Ziel des IIHS ist es, die Sicherheit auf Verkehrswegen, insbesondere den Hauptverkehrsstraßen, zu erhöhen sowie die Menge von Unfällen mit Beteiligung von Kraftfahrzeugen zu reduzieren. Für seine Studie mit dem Titel „Disengagement from driving when using automation during a 4-week field trial“ (zu Deutsch etwa: Unachtsamkeit durch Teilautomation) untersuchte das IIHS gemeinsam mit dem Massachusetts Institute of Technology’s AgeLab das Fahrverhalten von 20 Freiwilligen, die mit Autos unterwegs waren, die über den intelligenten Tempomaten Adaptive Cruise Control (ACC) mit automatischer Distanzregelung sowie zum Teil über die Assistenzfunktion Pilot Assist verfügten.

Bei ACC gibt der Fahrer eine Geschwindigkeit vor, die von dem System gehalten wird. Darüber hinaus passt die Elektronik die vom Fahrer gewählte Geschwindigkeit an die jeweilige Verkehrssituation an, regelt sie also abhängig vom vorausfahrenden Verkehr durch Bremsen bzw. Beschleunigen. Dabei sind dem System allerdings in der Regel bestimmte Grenzen vorgegeben.

Wie die Verfasser der IIHS-Studie berichten, stellten sie zu Beginn der Testphase, als die Probanden die teilautomatisierten Fahrzeuge übernahmen, nur sehr geringe bis gar keine Unterschiede zu „normalen“ Autos in Bezug auf die Anfälligkeit der Fahrer fest, sich ablenken zu lassen. Diese war gleich hoch bzw. gering, ob die Personen am Steuer das Assistenzsystem aktiviert hatten oder nicht. Dies änderte sich jedoch nach etwa einem Monat: Die Fahrer zeigten deutlich mehr Bereitschaft, unaufmerksamer zu werden und ihre Hände vom Lenkrad zu nehmen, wenn sie die Automation nutzten. Insbesondere bei der Kombination von ACC mit der Komfortfunktion Pilot Assist, die den Autofahrer dabei unterstützt, das Fahrzeug in der eigenen Spur und einen festen Abstand zum vorausfahrenden Fahrzeug zu halten, neigten die Personen am Steuer zu vermehrter Unachtsamkeit.

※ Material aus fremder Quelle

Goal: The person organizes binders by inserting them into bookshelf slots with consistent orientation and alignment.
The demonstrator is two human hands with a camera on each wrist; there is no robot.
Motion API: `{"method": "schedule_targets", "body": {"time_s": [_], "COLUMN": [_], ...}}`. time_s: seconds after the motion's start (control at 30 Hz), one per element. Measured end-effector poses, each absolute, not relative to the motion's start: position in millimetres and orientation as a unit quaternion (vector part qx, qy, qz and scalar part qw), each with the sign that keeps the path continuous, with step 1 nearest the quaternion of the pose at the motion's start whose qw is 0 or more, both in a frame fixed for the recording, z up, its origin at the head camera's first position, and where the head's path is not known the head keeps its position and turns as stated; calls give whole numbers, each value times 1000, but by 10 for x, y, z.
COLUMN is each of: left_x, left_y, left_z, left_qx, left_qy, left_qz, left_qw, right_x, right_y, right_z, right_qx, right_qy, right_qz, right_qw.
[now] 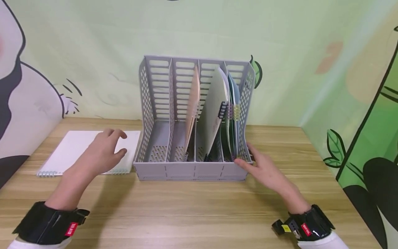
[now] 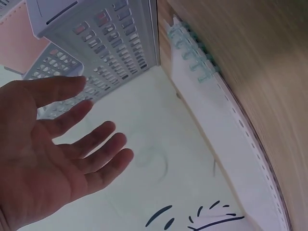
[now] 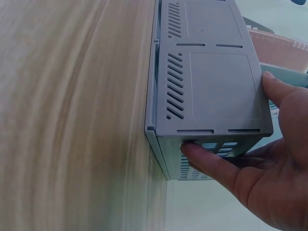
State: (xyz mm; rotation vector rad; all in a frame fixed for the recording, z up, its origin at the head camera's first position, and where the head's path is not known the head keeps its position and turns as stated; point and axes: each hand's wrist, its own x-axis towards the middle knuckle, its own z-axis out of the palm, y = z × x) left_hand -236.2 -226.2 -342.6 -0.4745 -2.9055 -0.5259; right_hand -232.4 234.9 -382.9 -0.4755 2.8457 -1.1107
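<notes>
A grey file organizer (image 1: 180, 172) with four slots stands upright on the table. My right hand (image 1: 264, 169) grips its front right corner, thumb over the front lip and fingers along the outer side wall. In the right wrist view the same hand (image 3: 274, 183) holds that corner. My left hand (image 1: 102, 154) is raised above a white spiral notebook (image 1: 73, 147), fingers loosely bent, holding nothing. The left wrist view shows this hand (image 2: 53, 144) with fingers apart, beside the organizer's perforated left wall (image 2: 110, 43). The notebook lies flat, left of the organizer.
A pink notebook (image 1: 192, 107) leans in the second slot and a pale one with black rings (image 1: 212, 114) in the third. Blue and green ring notebooks (image 1: 237, 100) fill the rightmost slot. A printed cloth backdrop (image 1: 109, 41) hangs behind the wooden table (image 1: 192, 211).
</notes>
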Motion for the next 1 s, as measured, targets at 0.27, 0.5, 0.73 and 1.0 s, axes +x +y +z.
{"method": "schedule_targets", "body": {"time_s": [0.27,0.5,0.73,1.0], "left_x": [-2334,-2328,-2361,-2390], "left_y": [-2358,-2452,-2532,-2577], "left_z": [-3471,-3581,-3716,-3809], "left_qx": [-144,-128,-135,-140], "left_qy": [-984,-988,-983,-977], "left_qz": [-94,-68,-89,-105], "left_qw": [-35,-57,-88,-123], "right_x": [-2303,-2314,-2322,-2319], "right_y": [2339,2343,2350,2354], "right_z": [-3827,-3834,-3835,-3837], "right_qx": [-153,-157,-158,-158], "right_qy": [917,914,916,914], "right_qz": [-367,-372,-368,-372], "right_qw": [30,30,27,31]}}
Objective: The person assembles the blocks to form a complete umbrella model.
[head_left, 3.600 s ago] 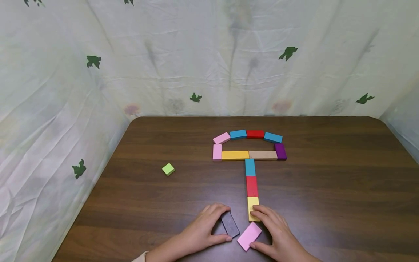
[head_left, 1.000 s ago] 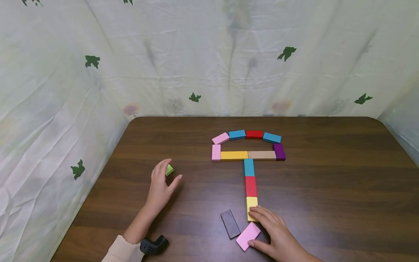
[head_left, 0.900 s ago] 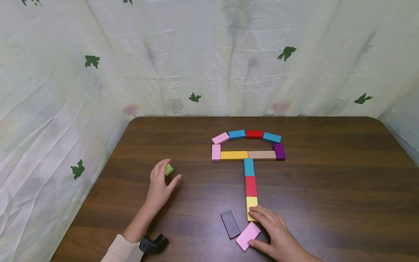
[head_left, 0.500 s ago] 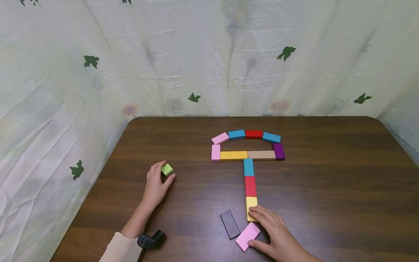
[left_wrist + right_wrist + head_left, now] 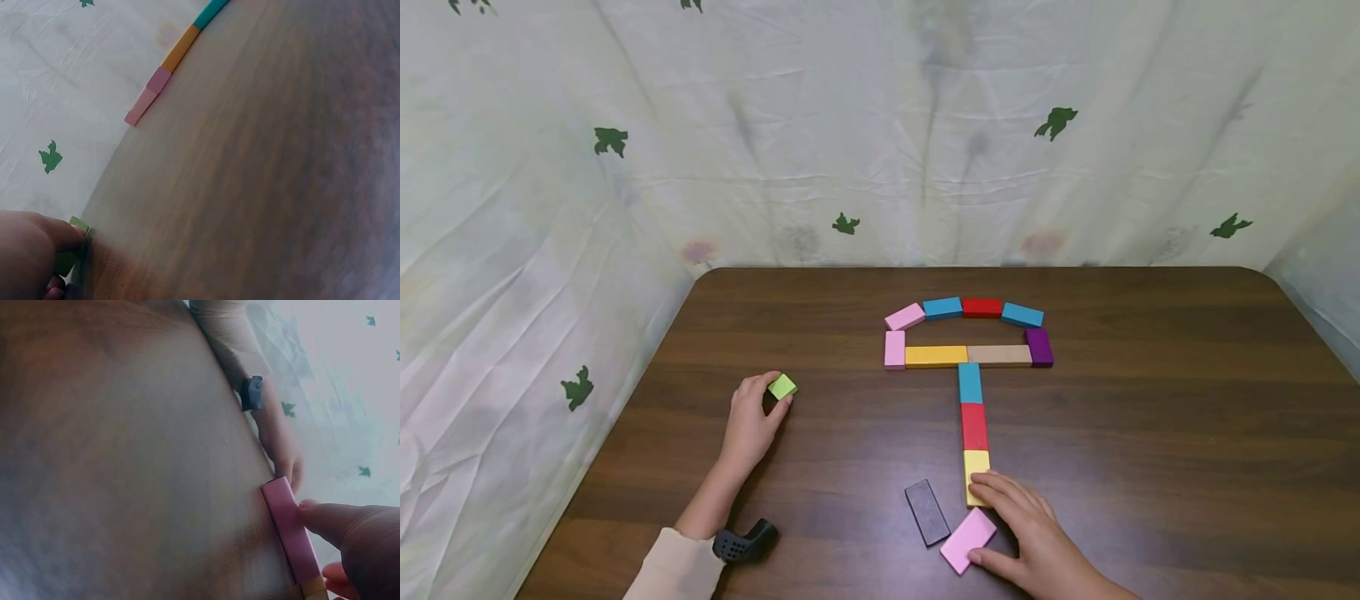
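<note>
My left hand (image 5: pixel 752 425) pinches a small light-green block (image 5: pixel 782 387) between thumb and fingers at the table's left; in the left wrist view the green block (image 5: pixel 64 264) is partly hidden by the fingers. With its thumb, my right hand (image 5: pixel 1033 537) touches the lower corner of a slanted pink block (image 5: pixel 968 541). Its other fingertips rest on the lower end of a yellow block (image 5: pixel 976 467). In the right wrist view, the thumb lies against the side of the pink block (image 5: pixel 290 531). Just left of it, a dark grey block (image 5: pixel 927 512) lies untouched.
Above the yellow block, red (image 5: pixel 973 427) and teal (image 5: pixel 970 383) blocks continue a column. It meets a closed outline of coloured blocks, with an amber block (image 5: pixel 936 357) and a tan block (image 5: pixel 998 356) along its base. A patterned cloth (image 5: pixel 880 150) hangs behind the table (image 5: pixel 1150 433).
My left hand has left the grey block, reached the green block and brought thumb and fingers onto it. The right hand and the other blocks have stayed in place.
</note>
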`<state>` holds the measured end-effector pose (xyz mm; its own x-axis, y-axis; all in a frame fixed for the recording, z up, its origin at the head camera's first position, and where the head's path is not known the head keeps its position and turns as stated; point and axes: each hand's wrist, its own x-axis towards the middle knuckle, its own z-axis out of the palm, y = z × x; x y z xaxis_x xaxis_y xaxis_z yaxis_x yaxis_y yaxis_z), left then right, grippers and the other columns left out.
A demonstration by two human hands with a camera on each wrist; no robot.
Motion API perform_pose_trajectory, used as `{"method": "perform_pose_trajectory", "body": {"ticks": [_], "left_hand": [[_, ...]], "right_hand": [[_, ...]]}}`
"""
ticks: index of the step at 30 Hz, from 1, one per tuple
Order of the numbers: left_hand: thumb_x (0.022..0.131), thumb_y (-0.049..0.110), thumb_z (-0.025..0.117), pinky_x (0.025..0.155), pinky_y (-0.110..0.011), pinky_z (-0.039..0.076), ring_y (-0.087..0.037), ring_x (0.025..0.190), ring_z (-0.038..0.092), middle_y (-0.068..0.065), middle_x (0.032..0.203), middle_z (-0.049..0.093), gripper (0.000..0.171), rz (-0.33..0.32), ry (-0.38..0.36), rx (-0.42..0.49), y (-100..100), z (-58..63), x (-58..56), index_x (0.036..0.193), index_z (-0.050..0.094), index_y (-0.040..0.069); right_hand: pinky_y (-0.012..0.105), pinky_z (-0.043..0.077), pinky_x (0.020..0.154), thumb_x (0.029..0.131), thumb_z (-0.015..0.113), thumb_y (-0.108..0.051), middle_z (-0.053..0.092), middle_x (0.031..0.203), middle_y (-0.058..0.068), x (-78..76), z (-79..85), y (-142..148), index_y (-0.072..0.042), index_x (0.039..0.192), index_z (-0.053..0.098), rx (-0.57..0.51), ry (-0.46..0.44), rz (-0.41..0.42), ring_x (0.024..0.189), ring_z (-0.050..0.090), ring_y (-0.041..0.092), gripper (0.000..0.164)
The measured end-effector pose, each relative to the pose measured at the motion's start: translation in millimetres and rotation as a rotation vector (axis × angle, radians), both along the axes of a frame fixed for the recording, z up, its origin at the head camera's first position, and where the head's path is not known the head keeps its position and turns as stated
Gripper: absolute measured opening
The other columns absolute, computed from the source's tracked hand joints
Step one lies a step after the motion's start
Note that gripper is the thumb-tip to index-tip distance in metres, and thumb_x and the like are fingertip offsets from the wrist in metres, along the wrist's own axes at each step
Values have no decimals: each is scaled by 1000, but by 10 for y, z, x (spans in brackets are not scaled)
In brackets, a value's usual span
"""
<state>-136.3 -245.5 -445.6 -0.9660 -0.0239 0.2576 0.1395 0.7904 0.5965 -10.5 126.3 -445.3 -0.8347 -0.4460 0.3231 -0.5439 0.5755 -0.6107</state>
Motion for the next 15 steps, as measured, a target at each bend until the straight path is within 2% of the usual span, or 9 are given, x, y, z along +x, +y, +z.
{"method": "perform_pose_trajectory", "body": {"ticks": [8, 15], "left_hand": [[83, 11, 65, 81, -44, 38, -30, 98, 45, -18, 112, 47, 40, -14, 64, 39, 63, 71, 25, 119, 52, -1], [80, 7, 67, 77, -41, 39, -30, 93, 46, -17, 110, 49, 40, -49, 174, 92, 158, 179, 73, 117, 54, -1]], "right_hand": [[37, 22, 87, 72, 73, -39, 47, 128, 0, 0, -5, 1, -9, 122, 54, -7, 17, 1, 119, 39, 19, 62], [33, 20, 88, 72, 74, -38, 47, 128, 0, -3, -6, 3, -8, 122, 54, -9, 36, 7, 119, 39, 19, 61]]}}
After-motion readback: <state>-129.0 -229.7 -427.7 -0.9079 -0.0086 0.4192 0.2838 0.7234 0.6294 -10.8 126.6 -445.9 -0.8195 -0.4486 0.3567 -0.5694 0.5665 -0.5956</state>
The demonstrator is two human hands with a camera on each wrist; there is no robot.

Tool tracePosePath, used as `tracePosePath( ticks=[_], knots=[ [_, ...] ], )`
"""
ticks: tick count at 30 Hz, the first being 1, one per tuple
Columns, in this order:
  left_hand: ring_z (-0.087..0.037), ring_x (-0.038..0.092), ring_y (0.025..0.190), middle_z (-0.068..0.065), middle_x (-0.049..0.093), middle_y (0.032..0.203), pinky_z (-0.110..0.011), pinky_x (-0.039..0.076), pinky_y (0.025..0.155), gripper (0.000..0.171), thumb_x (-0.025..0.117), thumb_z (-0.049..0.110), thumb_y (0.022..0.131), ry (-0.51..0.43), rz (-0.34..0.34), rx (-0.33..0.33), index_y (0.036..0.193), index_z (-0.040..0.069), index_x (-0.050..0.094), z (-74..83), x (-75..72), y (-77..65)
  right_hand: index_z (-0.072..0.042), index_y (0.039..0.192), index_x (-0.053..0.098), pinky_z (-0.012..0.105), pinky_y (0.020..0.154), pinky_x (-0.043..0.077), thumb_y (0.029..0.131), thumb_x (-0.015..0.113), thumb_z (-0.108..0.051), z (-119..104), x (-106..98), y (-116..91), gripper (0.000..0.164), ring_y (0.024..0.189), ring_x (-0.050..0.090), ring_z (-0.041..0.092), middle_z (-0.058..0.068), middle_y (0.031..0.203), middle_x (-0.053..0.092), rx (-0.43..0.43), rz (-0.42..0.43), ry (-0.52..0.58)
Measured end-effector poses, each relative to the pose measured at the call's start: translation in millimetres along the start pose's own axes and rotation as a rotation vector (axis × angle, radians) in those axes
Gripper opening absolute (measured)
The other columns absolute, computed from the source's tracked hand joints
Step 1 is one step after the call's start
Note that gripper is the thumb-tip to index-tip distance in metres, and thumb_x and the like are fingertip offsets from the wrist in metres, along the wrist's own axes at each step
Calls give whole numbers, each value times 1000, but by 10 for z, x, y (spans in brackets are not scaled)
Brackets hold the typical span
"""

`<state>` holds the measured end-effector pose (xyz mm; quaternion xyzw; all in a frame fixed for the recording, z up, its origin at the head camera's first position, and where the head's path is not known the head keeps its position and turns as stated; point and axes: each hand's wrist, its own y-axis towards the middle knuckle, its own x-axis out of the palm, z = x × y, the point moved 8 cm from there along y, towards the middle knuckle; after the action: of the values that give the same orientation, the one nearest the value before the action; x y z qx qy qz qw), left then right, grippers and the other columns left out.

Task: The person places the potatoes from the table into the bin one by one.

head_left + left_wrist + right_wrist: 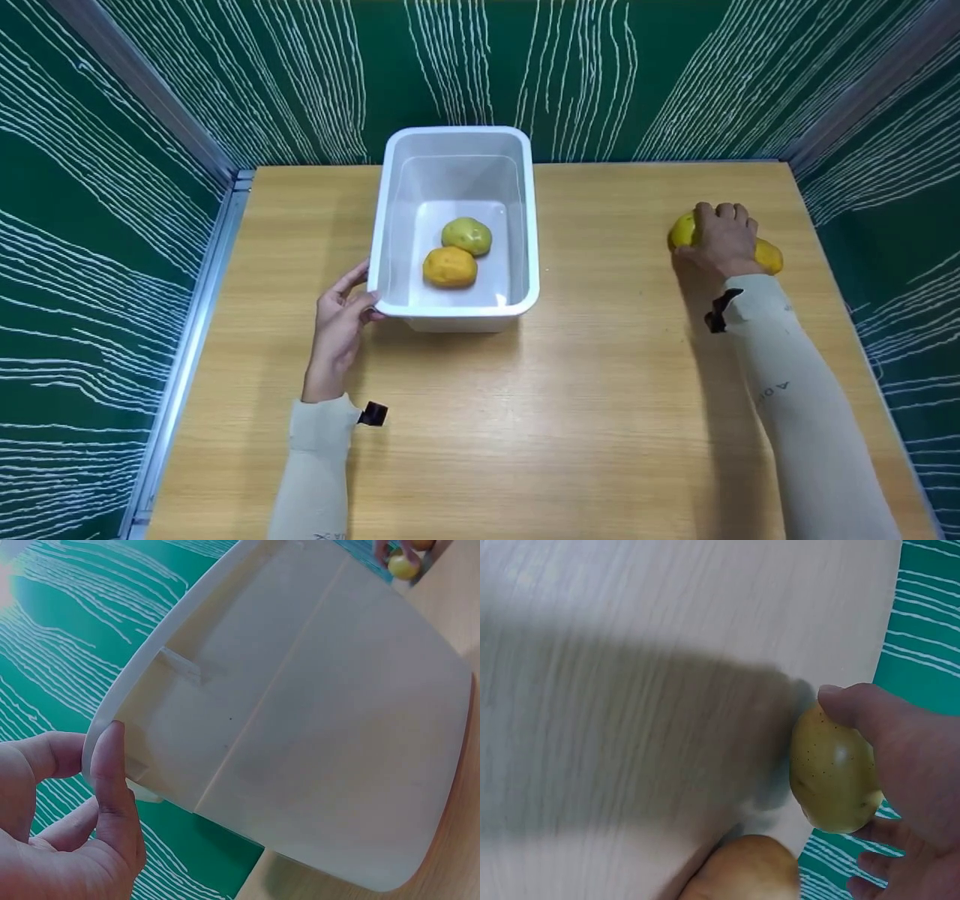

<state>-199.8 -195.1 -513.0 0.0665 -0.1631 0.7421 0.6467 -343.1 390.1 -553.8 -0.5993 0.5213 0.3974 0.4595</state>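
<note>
A white plastic bin [529, 225] stands at the back middle of the table, a greenish potato [466, 235] and an orange-yellow potato [450, 268] lying on its floor. My left hand [341, 330] pinches the bin's rim at the near left corner; in the left wrist view, the thumb and fingers [112, 787] grip that edge. Far to the right, my right hand [725, 240] grips a yellow-green speckled potato [832, 772], the thumb on one side and fingers on the other. Another orange-brown potato [746, 874] lies close beside it, partly hidden by this hand in the head view.
The wooden table [585, 420] is bordered at the back and sides by green panels [577, 82] with white wavy lines. A metal rail [187, 330] runs along the left edge. Bare tabletop separates the bin from my right hand.
</note>
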Motion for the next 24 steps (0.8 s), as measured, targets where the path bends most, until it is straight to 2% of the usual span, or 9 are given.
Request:
tracePosePath(
  ticks=[7, 15, 24],
  knots=[
    [-16, 68, 84, -15, 52, 131, -16, 60, 58, 58, 56, -16, 94, 6, -12, 21, 151, -10, 49, 12, -3, 0, 5, 152, 38, 78, 123, 17, 91, 76, -25, -174, -119, 40, 78, 142, 20, 62, 42, 150, 33, -24, -6, 12],
    [-14, 69, 78, -15, 53, 132, -17, 60, 57, 57, 57, -16, 94, 13, 0, 11, 150, -9, 50, 14, 0, -5, 3, 153, 38, 77, 122, 21, 92, 80, -20, -430, -262, 111, 77, 142, 22, 60, 39, 148, 36, -79, 38, -18],
    [-14, 67, 79, -15, 54, 132, -18, 61, 58, 58, 57, -16, 94, 16, 9, 10, 151, -8, 50, 3, -12, -1, -1, 156, 38, 74, 127, 14, 92, 80, -19, -745, -392, 126, 79, 148, 19, 59, 37, 152, 35, -134, 68, -11]
  ],
)
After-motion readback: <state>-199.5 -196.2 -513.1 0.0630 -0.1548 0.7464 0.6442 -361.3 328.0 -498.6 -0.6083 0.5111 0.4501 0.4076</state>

„Die Fahrer waren nach einem Monat mit dem Pilot Assist ungefähr doppelt so anfällig für Zeichen von Aufmerksamkeitsdefiziten wie am Anfang der Studie“, stellt der IIHS-Forschungsleiter und Hauptautor der Studie, Ian Reagan, fest. Im Vergleich mit rein manuellem Fahren war es nach seiner Aussage 12-mal so wahrscheinlich, dass die Fahrzeuglenker ihre Hände vom Steuer ihres Autos nahmen, nachdem sie sich an den Abstand- und Spurhalteassistenten gewöhnt hatten.

Die Studie mache deutlich, wie leicht Autofahrer ihre Konzentration verlieren, wenn sie in teilautomatisierten Fahrzeugen unterwegs sind und sich an deren Unterstützung gewöhnt haben, fasst das IIHS zusammen. Deshalb erscheint den Forschern die Forderung gerechtfertigt, mit der Teilautomatisierung von Fahrzeugen auch zuverlässige Überwachungssysteme für die Fahrer einzuführen. Diese Assistenten sollen demnach insbesondere die Kopf- und Augenposition der Personen am Steuer kontrollieren.